Route information
- Maintained by Malaysian Public Works Department
- Length: 13.5 km (8.4 mi)
- Status: Become institutional facilities federal roads
- Existed: 1920s–2018

Major junctions
- FT 56 Jalan Bukit Fraser FT 148 Jalan Bukit Fraser 2

Location
- Country: Malaysia

Highway system
- Highways in Malaysia; Expressways; Federal; State;

= Roads in Fraser's Hill =

Roads in Malaysia

Roads in Fraser's Hill (formerly Federal Route 422), were a series of federal roads in Fraser's Hill, Pahang, Malaysia from 1920s to 2018 before being become institutional facilities federal roads. The roads are maintained by the Malaysian Public Works Department (JKR) and the Fraser's Hill Development Corporation (FHDC).

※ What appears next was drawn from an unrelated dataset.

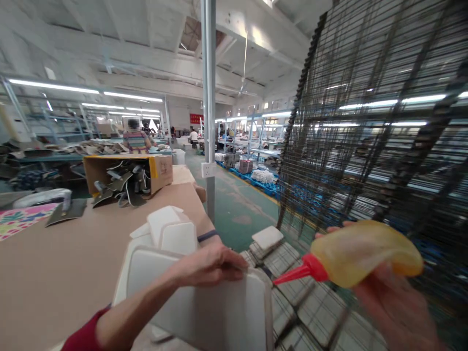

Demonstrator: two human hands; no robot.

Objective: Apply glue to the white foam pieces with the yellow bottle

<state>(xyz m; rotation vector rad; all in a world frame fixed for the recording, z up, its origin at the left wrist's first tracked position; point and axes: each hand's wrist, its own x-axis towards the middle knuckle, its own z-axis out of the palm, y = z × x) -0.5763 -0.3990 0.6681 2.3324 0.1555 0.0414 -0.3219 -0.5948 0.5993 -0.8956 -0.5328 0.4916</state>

There are eleven federal roads in Fraser's Hill including Jalan Mager, Jalan Valley, Jalan Peninjau, Jalan Genting, Jalan Lady Guillemard, Jalan Lady Maxwell, Jalan Quarry, Jalan Red Cross, Jalan Richmond, Jalan Pine Tree and Jalan Megador.

On 30 July 2018, the Malaysian Public Works Ministry had decommissioned the entire FT422 to become institutional facilities federal roads operated by JKR Pahang and JKR Selangor.

The Federal Route 422 had allocated as Persiaran Pelabuhan Kuantan in Kuantan, Pahang.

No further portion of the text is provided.